Exercise aim: Copy out the data exactly as it appears, without a single image.

------ The data

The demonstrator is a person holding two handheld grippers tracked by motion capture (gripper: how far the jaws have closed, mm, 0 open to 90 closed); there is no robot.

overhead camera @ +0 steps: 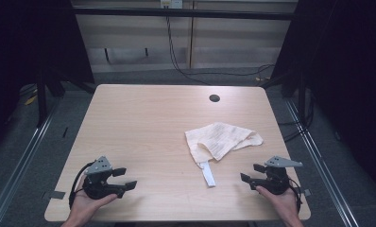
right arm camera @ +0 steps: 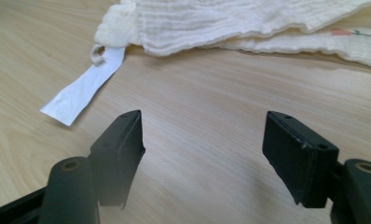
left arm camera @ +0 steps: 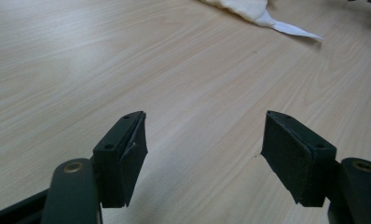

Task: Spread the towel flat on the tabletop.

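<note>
Both jaws spread wide — nothing held.
Left gripper lower left, right gripper lower right, over bare tabletop — crumpled cream ribbed cloth untouched mid-frame.

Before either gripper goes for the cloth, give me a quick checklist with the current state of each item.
1. Left gripper open with nothing between the jaws: ok.
2. Right gripper open with nothing between the jaws: ok.
3. Cloth lying free on the table, touched by neither gripper: ok.
4. Cloth flat and spread out: not ok, it lies crumpled and folded over itself.
5. White tag free on the near side of the cloth, lying flat on the wood: ok.
6. Path from the right gripper to the cloth free of other things: ok.
</note>
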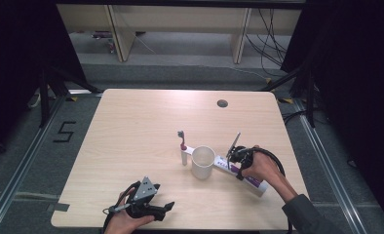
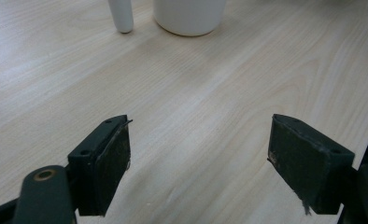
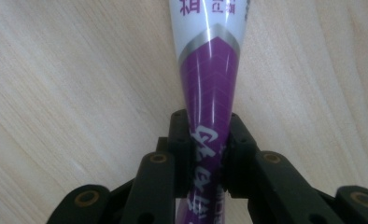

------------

Written solution:
The demonstrator is a person holding two handheld grippers tracked by motion capture (gripper: how far the jaws have closed, mm, 0 open to 90 closed); there is no robot.

overhead camera @ +0 steps: 
right arm camera @ +0 steps: 
left arm camera @ +0 steps: 

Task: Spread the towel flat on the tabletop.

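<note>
Both jaws spread wide — nothing held.
Left gripper lower left, right gripper lower right, over bare tabletop — crumpled cream ribbed cloth untouched mid-frame.

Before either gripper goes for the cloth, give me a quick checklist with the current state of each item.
1. Left gripper open with nothing between the jaws: ok.
2. Right gripper open with nothing between the jaws: ok.
3. Cloth lying free on the table, touched by neither gripper: ok.
4. Cloth flat and spread out: not ok, it lies crumpled and folded over itself.
5. White tag free on the near side of the cloth, lying flat on the wood: ok.
6. Path from the right gripper to the cloth free of other things: ok.
</note>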

This answer is complete as written.